Deux vies à mesurer

Ce qui s’endigue, le premier roman d’Annie Cloutier, diplômée de l’Université Laval, trace un portrait honnête de la vie et de tout ce qui la façonne : l’amitié, l’amour, la famille, la carrière. Cette vie, c’est celle d’Angela. C’est aussi celle d’Anna. Elles ont été conçues le même jour sur les dunes de la mer du Nord. Dès lors, leurs destinées se croisent et se recroisent, depuis leurs chamailles d’enfants dans la cour d’école à leur compétition pour être acceptées en médecine. De leurs diners à la cafétéria de la clinique où elles travaillent aux conversations téléphoniques de leurs vieux jours, Angela et Anna tissent une amitié durable malgré leurs différends.

Anna est une enfant modèle. Aux yeux d’Angela, elle porte le visage de la perfection. Jolie, délicate, studieuse, elle devient une femme accomplie. Gynécologue respectée, elle s’implique aussi dans plusieurs projets au fil des ans. Angela ne cesse de l’admirer.
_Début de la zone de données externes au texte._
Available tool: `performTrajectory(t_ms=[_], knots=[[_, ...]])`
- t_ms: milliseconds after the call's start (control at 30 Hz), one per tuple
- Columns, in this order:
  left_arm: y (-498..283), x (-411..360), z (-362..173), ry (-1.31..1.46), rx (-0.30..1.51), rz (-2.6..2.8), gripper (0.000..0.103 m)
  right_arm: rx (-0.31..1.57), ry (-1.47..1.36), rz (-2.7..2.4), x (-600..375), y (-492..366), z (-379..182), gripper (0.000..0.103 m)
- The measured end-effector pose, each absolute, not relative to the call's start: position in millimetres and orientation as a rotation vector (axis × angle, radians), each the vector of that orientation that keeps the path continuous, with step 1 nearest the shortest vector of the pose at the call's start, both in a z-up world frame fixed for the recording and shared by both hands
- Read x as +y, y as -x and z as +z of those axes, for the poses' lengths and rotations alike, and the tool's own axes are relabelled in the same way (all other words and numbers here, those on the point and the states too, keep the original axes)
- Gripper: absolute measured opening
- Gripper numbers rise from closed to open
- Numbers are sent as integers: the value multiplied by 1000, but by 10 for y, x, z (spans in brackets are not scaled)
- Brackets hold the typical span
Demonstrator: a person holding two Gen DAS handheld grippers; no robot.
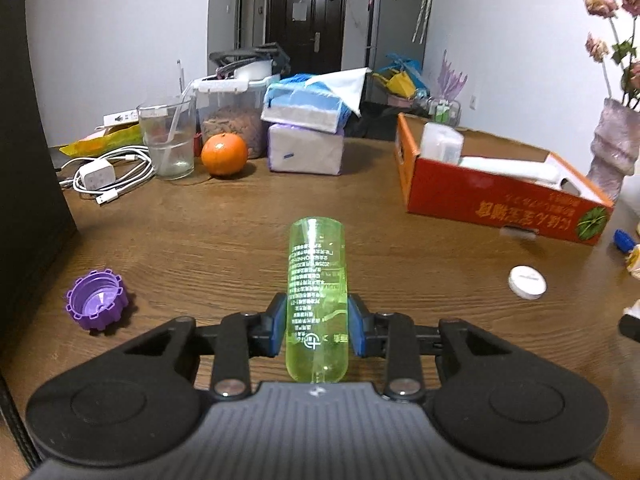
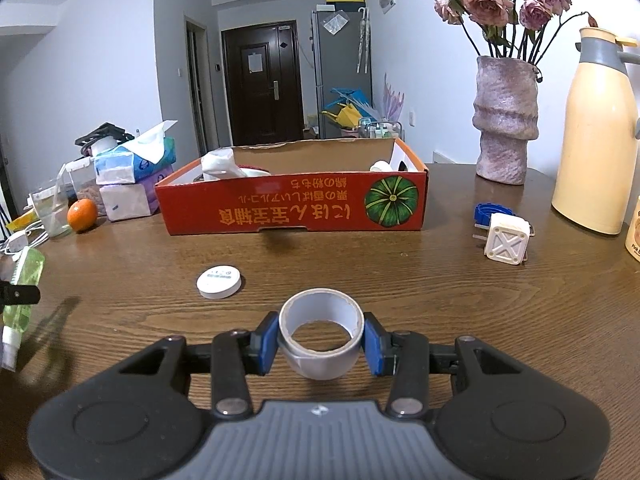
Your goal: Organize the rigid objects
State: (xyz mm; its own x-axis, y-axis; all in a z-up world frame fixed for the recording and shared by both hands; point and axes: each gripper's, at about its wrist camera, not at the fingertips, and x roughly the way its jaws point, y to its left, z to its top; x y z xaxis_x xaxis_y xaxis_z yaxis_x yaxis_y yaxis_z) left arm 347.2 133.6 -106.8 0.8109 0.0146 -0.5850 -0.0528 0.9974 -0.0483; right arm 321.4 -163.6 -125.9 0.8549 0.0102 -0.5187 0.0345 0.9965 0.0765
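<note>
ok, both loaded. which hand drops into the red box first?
Right, probably. Its hand-held gripper, shut on the tape roll, faces the red box head-on. The left one, gripping the green bottle, sees that box off to its right.

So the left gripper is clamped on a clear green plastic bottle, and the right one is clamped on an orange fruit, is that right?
Not quite. The left gripper is indeed clamped on the clear green plastic bottle, but the right gripper is clamped on a grey roll of tape, as the right wrist view shows. The orange fruit sits untouched on the wooden table, far off to the left near the glass.
</note>
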Motion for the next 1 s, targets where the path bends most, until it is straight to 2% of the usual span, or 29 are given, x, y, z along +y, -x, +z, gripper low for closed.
performTrajectory(t_ms=[433,1000], knots=[[-3220,899,-780,76,560,-50,32,522,-100,14,-1656,-3167,-1163,42],[-3328,315,-519,88,518,-116,32,468,-112,44,-1786,-3230,-920,42]])
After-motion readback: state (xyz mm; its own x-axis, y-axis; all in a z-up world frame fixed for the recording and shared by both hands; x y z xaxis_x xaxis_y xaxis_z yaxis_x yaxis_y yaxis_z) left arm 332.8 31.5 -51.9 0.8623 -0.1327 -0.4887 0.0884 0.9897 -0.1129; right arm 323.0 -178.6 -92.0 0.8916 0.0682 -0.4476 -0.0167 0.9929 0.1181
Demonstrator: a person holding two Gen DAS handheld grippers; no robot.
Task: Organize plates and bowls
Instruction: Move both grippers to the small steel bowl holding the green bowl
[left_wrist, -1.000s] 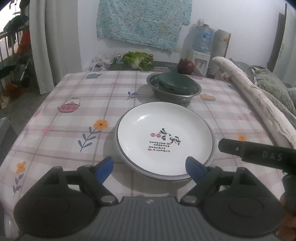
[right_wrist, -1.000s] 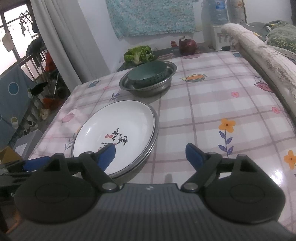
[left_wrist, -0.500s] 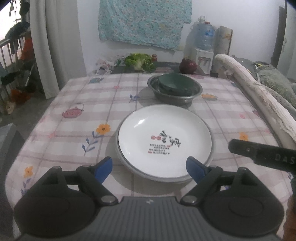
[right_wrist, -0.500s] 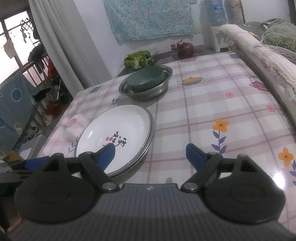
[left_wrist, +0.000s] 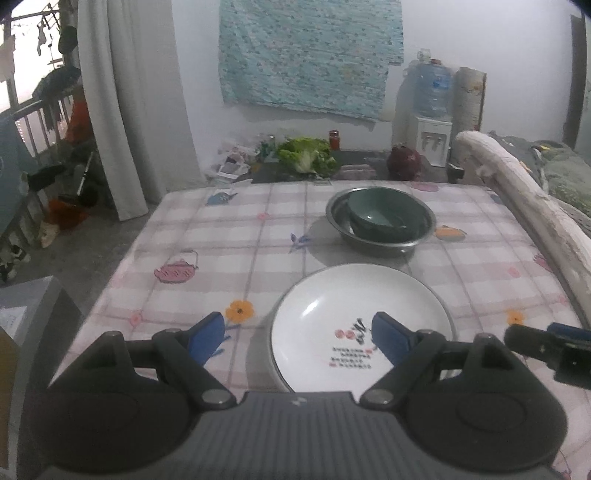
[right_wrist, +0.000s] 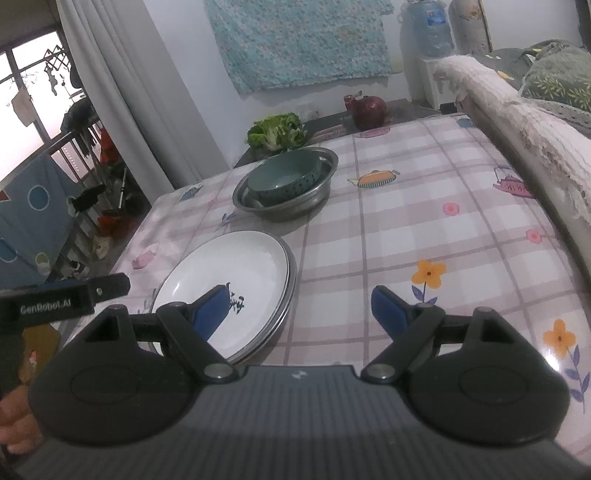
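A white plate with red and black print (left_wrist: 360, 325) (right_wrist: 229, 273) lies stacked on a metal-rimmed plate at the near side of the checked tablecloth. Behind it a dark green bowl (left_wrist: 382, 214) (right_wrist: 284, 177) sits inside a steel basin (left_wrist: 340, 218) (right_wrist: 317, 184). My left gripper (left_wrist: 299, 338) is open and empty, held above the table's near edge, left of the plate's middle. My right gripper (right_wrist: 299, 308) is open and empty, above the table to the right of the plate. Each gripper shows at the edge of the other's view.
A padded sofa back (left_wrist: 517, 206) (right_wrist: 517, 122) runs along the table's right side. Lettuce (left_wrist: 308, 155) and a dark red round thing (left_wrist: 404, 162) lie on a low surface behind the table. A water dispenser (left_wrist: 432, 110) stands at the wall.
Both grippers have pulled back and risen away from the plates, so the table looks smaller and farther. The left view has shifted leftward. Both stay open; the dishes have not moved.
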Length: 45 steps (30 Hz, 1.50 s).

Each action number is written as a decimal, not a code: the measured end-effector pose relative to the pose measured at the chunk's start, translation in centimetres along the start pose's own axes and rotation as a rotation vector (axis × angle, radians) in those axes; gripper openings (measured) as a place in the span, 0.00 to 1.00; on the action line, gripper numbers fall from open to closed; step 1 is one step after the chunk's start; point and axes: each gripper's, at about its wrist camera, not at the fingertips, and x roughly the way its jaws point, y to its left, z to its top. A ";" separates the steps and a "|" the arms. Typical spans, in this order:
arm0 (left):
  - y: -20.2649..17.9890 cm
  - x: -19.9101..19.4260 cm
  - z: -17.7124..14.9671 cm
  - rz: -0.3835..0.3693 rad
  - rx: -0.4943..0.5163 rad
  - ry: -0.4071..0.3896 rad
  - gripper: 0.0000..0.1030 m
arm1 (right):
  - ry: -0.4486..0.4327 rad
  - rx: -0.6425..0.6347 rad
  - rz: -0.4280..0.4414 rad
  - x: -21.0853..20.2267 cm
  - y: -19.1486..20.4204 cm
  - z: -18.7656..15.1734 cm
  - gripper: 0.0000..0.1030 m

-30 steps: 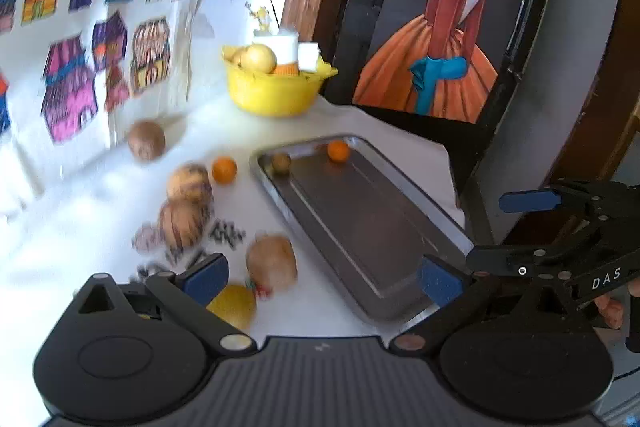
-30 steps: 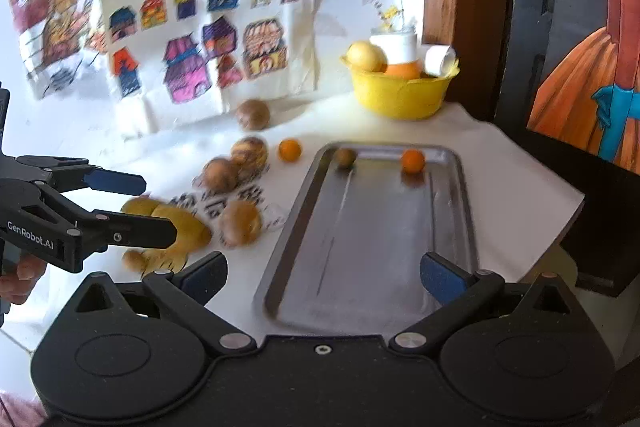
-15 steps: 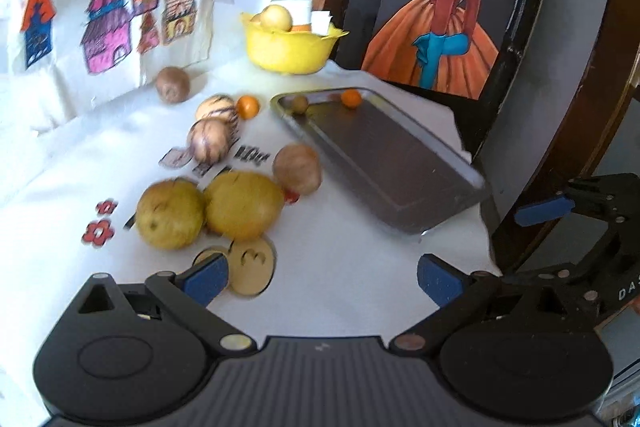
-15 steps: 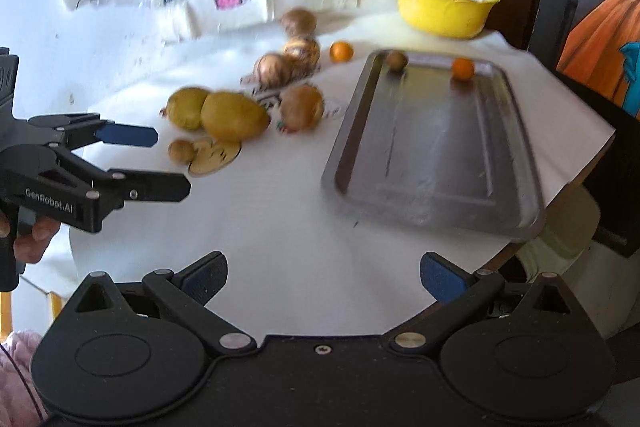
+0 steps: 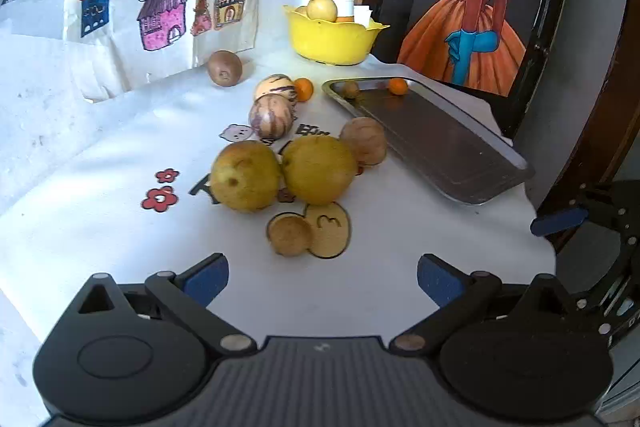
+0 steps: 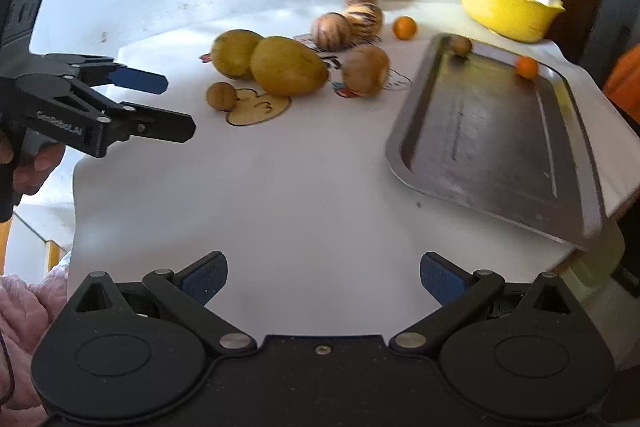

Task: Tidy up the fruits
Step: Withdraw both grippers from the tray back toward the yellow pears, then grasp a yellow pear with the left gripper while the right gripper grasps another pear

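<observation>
Grippers, left (image 5: 320,277) & right (image 6: 322,277), both pulled back w/ fingers spread, empty; pears (image 5: 280,173) now fully visible.

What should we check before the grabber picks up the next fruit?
1. Left gripper jaws open and holding nothing: ok.
2. Right gripper jaws open and holding nothing: ok.
3. Tray has bare space: ok, only a small orange and a small brown fruit sit at its far end.
4. Nearest fruit easy to reach: ok, the small round brown fruit lies in front of the left gripper.
5. The two big yellow-green fruits are apart: not ok, they touch.
6. Tray fully on the table: cannot tell.
</observation>
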 end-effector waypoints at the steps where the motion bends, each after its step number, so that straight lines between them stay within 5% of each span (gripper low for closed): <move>1: 0.2 0.0 0.0 0.008 0.003 0.000 0.99 | -0.007 -0.011 0.005 0.2 0.1 0.2 0.99; 20: 5.0 0.7 1.7 0.054 0.093 0.015 0.99 | -0.073 -0.246 -0.002 2.7 0.7 4.8 0.99; 45: 6.8 3.5 4.8 0.031 0.141 0.025 0.99 | -0.131 -0.339 0.007 5.0 -1.2 8.7 0.99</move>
Toutefois, la vie privée d’Anna n’est pas aussi charmante qu’elle ne le parait de l’extérieur.

Angela, elle, est plus rude. Sa carrure ne lui donne pas la grâce d’Anna et, presque toute sa vie, elle a du mal à maitriser ses excès de colère. Bien que d’une intelligence inouïe, elle ne se consacre pas avec autant d’acharnement à ses études, ce qui lui vaut un refus à l’école de médecine. Femme au foyer pendant plusieurs années, c’est dans l’éducation de son fils et le dévouement à des causes humanitaires qu’elle trouve sa voie.

L’écriture d’Annie Cloutier est solide, parfois crue, parfois poétique, sans lourdeur, elle évoque magnifiquement les décors et leurs ambiances. Pendant un moment, l’auteure fait voir, entendre, sentir, goûter la vie qui bat. Quant au contenu, peut-être était-il trop ambitieux de vouloir raconter deux vies dans leur entièreté en si peu de pages. Souvent, le récit n’effleure que la surface de ce qui se cache au cœur des personnages trop nombreux et des épisodes de leurs vies qui sont dépeints. La voix narrative omniprésente qui se balade d’un personnage à l’autre établit une distance entre le lecteur et la subjectivité des protagonistes. Il est donc moins aisé de s’identifier à eux et d’être touché par ce qu’ils vivent.

Même si le style est évocateur et que l’histoire vous appelle, Ce qui s’endigue ne réussit pas tout à fait à toucher droit au cœur.